◆ **Exercise prompt**
Reproduce the lines of the listing exactly, beginning at the top, until the line with "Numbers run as" has been reproduced too.

◆ **Data shown**
# # # # #

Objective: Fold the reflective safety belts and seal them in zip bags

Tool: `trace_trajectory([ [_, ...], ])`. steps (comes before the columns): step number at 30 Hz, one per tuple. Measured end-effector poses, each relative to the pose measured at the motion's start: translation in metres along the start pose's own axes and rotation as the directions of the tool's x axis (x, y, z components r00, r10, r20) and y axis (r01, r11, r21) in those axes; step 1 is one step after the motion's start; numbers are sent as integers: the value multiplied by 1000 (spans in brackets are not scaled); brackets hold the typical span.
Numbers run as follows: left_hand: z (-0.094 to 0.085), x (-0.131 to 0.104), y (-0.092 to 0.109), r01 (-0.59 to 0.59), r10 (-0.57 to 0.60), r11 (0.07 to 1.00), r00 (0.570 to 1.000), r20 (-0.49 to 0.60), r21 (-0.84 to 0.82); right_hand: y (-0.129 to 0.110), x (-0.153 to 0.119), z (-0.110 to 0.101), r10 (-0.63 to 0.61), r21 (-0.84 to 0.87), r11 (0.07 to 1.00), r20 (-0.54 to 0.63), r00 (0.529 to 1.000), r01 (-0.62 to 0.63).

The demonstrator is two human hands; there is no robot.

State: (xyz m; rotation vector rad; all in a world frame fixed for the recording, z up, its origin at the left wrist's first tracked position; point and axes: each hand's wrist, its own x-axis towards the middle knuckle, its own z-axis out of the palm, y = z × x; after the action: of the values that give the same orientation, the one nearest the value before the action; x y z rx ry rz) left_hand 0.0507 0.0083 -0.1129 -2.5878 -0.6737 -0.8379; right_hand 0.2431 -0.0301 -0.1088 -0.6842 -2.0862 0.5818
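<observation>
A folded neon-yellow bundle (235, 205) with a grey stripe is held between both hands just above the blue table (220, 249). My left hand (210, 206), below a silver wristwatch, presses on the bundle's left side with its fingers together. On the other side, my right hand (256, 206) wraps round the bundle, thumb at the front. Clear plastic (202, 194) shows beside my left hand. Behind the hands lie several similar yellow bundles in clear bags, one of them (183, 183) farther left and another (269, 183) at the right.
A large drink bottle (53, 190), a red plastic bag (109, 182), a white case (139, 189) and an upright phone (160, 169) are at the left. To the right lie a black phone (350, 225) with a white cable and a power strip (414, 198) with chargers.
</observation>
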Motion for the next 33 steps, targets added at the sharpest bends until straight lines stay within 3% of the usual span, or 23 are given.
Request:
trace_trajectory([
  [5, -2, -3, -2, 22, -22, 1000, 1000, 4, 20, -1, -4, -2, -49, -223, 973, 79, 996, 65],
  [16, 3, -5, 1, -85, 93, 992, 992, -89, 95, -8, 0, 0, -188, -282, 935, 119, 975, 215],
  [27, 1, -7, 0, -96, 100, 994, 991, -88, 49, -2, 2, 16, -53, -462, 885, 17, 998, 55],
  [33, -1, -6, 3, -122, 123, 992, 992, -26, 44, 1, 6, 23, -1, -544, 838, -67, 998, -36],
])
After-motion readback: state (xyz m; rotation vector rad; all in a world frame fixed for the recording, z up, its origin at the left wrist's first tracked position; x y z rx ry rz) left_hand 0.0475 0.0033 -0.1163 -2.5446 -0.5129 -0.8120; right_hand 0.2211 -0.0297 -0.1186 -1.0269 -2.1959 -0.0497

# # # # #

◆ **Written reply**
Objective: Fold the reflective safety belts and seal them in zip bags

Tool: `trace_trajectory([ [_, ...], ])`. steps (comes before the columns): step number at 30 Hz, one per tuple. Measured end-effector poses, each relative to the pose measured at the motion's start: translation in metres along the start pose's own axes and rotation as the directions of the tool's x axis (x, y, z components r00, r10, r20) and y axis (r01, r11, r21) in those axes; step 1 is one step after the motion's start; numbers are sent as integers: the value multiplied by 1000 (spans in brackets are not scaled); brackets hold the typical span.
Numbers run as follows: left_hand: z (-0.094 to 0.085), x (-0.131 to 0.104), y (-0.092 to 0.109), r01 (-0.59 to 0.59), r10 (-0.57 to 0.60), r11 (0.07 to 1.00), r00 (0.570 to 1.000), r20 (-0.49 to 0.60), r21 (-0.84 to 0.82); right_hand: y (-0.129 to 0.110), x (-0.153 to 0.119), z (-0.110 to 0.101), r10 (-0.63 to 0.61), r21 (-0.84 to 0.87), r11 (0.07 to 1.00), r20 (-0.54 to 0.63), r00 (0.529 to 1.000), r01 (-0.62 to 0.63).

At this stage, the exercise is finished.